* [TASK]:
Reproduce all the data verbatim.

[Opening DATASET EXTRACT section]

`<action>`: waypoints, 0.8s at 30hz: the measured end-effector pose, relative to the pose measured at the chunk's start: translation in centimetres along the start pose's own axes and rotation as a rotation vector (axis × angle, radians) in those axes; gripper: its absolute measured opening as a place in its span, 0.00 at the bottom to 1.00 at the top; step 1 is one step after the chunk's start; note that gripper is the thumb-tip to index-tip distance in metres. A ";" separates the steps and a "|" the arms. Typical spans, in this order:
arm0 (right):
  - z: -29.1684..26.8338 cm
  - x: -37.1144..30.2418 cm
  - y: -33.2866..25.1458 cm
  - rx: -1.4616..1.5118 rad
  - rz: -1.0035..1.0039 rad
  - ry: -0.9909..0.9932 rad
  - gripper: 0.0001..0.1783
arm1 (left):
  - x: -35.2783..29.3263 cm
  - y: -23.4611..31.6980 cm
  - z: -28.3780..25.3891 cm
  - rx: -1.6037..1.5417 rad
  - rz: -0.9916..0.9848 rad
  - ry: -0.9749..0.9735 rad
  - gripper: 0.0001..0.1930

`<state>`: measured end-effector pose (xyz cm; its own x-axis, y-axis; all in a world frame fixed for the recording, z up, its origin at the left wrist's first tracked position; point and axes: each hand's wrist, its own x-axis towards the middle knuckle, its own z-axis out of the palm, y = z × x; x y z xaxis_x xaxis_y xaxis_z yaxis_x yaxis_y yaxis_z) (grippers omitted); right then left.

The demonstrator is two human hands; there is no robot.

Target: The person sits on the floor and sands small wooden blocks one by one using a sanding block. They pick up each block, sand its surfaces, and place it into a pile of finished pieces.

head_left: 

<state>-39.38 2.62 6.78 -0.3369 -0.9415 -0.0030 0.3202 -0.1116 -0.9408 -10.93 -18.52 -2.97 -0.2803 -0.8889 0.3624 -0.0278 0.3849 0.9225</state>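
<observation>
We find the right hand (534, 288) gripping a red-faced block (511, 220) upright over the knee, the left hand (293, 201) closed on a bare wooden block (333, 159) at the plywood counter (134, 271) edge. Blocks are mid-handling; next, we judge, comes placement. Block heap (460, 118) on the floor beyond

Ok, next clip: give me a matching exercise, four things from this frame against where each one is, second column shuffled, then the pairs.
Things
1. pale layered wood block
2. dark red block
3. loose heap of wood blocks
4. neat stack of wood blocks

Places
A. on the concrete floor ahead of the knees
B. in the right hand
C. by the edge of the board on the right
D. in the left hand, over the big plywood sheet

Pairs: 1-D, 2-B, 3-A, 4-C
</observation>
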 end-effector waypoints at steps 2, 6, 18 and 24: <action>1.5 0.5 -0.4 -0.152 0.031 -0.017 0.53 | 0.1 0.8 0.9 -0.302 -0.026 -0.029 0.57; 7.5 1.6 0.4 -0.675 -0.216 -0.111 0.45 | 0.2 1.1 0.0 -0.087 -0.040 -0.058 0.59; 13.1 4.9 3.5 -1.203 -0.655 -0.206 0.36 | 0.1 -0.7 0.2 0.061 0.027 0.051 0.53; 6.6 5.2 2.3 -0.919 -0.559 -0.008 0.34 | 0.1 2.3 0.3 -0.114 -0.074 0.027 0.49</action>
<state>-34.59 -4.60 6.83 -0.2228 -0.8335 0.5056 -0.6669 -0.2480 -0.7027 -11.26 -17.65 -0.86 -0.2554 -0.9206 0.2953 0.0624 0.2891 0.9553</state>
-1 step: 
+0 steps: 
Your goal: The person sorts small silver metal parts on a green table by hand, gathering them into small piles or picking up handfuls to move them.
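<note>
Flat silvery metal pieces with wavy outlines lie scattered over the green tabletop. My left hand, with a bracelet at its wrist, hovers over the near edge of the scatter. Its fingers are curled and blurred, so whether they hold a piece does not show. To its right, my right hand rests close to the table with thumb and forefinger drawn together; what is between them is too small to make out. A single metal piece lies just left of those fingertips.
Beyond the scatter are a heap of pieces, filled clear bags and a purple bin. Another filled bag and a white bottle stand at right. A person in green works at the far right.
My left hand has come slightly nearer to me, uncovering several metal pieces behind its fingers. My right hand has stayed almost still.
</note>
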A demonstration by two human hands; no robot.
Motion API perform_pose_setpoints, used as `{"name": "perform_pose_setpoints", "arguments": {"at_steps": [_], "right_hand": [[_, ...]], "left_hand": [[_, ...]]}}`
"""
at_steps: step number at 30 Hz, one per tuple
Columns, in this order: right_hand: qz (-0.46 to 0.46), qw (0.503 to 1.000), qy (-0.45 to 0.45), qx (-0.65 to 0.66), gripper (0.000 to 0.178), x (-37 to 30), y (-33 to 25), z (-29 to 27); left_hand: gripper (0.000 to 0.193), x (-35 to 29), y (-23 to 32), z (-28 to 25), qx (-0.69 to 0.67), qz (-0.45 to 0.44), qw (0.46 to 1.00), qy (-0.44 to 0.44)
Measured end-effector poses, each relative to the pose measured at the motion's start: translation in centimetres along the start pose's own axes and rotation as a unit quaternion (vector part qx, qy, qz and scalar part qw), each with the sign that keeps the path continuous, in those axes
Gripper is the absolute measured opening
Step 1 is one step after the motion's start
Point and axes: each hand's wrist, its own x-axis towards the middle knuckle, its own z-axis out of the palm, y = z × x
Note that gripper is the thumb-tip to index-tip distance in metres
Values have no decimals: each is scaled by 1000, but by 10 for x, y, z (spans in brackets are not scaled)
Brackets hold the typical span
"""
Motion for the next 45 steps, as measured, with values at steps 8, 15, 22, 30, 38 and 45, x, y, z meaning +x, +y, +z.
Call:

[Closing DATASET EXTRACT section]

* [WORKED SOLUTION]:
`<action>`: waypoints, 0.8s at 30hz: the measured end-effector pose, relative to the pose measured at the chunk's start: translation in centimetres along the start pose's own axes and rotation as a rotation vector (axis × angle, radians) in those axes; gripper: its absolute measured opening as a place in its span, 0.00 at the bottom to 1.00 at the top; step 1 is one step after the chunk's start; note that gripper is the thumb-tip to index-tip distance in metres. A ";" separates the steps and a "|" the arms. Typical spans, in this order:
arm0 (right):
  - z: -29.1684..26.8338 cm
  - x: -37.1144..30.2418 cm
  - y: -33.2866..25.1458 cm
  - rx: -1.4616..1.5118 rad
  - rz: -1.0035..1.0039 rad
  - ry: -0.9909..0.9932 rad
  - gripper: 0.0001..0.1783
arm1 (left):
  - x: -35.2783..29.3263 cm
  - y: -23.4611..31.6980 cm
  - z: -28.3780..25.3891 cm
  - rx: -1.6037..1.5417 rad
  - rz: -0.9916..0.9848 rad
  - ry: -0.9749..0.9735 rad
  - gripper: 0.0001..0.1930

`<state>`: measured end-effector pose (xyz cm; its own x-axis, y-axis; all in a world frame fixed for the recording, z up, its origin at the left wrist's first tracked position; point and axes: each hand's wrist, its own x-axis towards the middle knuckle, its own z-axis out of the palm, y = z × x; x y z xaxis_x xaxis_y xaxis_z yaxis_x yaxis_y yaxis_z) (grippers omitted); right then left.

The demonstrator is two human hands; there is no robot.

Target: The person sits on the floor and sands small wooden blocks one by one using a sanding block. They pick up each block, sand its surfaces, and place it into a pile of finished pieces.

head_left: 

<state>-39.38 2.62 6.78 -0.3369 -0.9415 -0.0030 0.3202 -0.1116 -0.9408 -10.93 -18.52 -2.97 -0.2803 -0.8889 0.3624 -0.0278 0.3849 0.9225</state>
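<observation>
We find the right hand (534, 288) gripping a red-faced block (511, 220) upright over the knee, the left hand (293, 201) closed on a bare wooden block (333, 159) at the plywood counter (134, 271) edge. Blocks are mid-handling; next, we judge, comes placement. Block heap (460, 118) on the floor beyond

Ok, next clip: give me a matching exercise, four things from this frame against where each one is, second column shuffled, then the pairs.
Things
1. pale layered wood block
2. dark red block
3. loose heap of wood blocks
4. neat stack of wood blocks

Places
A. on the concrete floor ahead of the knees
B. in the right hand
C. by the edge of the board on the right
D. in the left hand, over the big plywood sheet

Pairs: 1-D, 2-B, 3-A, 4-C
</observation>
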 end-effector waypoints at steps 2, 6, 18 and 24: <action>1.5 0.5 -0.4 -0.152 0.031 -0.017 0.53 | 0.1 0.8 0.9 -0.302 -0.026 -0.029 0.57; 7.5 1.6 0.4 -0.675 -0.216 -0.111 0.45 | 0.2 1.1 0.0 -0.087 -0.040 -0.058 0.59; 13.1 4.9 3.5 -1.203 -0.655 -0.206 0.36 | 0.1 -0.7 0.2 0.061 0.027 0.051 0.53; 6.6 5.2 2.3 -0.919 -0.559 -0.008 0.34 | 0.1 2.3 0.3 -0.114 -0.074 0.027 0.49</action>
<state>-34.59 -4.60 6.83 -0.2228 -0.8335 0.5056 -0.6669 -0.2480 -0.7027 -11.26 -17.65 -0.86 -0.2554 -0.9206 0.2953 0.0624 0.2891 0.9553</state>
-1 step: 
+0 steps: 
Your goal: The person sorts small silver metal parts on a green table by hand, gathering them into small piles or picking up handfuls to move them.
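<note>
Flat silvery metal pieces with wavy outlines lie scattered over the green tabletop. My left hand, with a bracelet at its wrist, hovers over the near edge of the scatter. Its fingers are curled and blurred, so whether they hold a piece does not show. To its right, my right hand rests close to the table with thumb and forefinger drawn together; what is between them is too small to make out. A single metal piece lies just left of those fingertips.
Beyond the scatter are a heap of pieces, filled clear bags and a purple bin. Another filled bag and a white bottle stand at right. A person in green works at the far right.
My left hand has come slightly nearer to me, uncovering several metal pieces behind its fingers. My right hand has stayed almost still.
</note>
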A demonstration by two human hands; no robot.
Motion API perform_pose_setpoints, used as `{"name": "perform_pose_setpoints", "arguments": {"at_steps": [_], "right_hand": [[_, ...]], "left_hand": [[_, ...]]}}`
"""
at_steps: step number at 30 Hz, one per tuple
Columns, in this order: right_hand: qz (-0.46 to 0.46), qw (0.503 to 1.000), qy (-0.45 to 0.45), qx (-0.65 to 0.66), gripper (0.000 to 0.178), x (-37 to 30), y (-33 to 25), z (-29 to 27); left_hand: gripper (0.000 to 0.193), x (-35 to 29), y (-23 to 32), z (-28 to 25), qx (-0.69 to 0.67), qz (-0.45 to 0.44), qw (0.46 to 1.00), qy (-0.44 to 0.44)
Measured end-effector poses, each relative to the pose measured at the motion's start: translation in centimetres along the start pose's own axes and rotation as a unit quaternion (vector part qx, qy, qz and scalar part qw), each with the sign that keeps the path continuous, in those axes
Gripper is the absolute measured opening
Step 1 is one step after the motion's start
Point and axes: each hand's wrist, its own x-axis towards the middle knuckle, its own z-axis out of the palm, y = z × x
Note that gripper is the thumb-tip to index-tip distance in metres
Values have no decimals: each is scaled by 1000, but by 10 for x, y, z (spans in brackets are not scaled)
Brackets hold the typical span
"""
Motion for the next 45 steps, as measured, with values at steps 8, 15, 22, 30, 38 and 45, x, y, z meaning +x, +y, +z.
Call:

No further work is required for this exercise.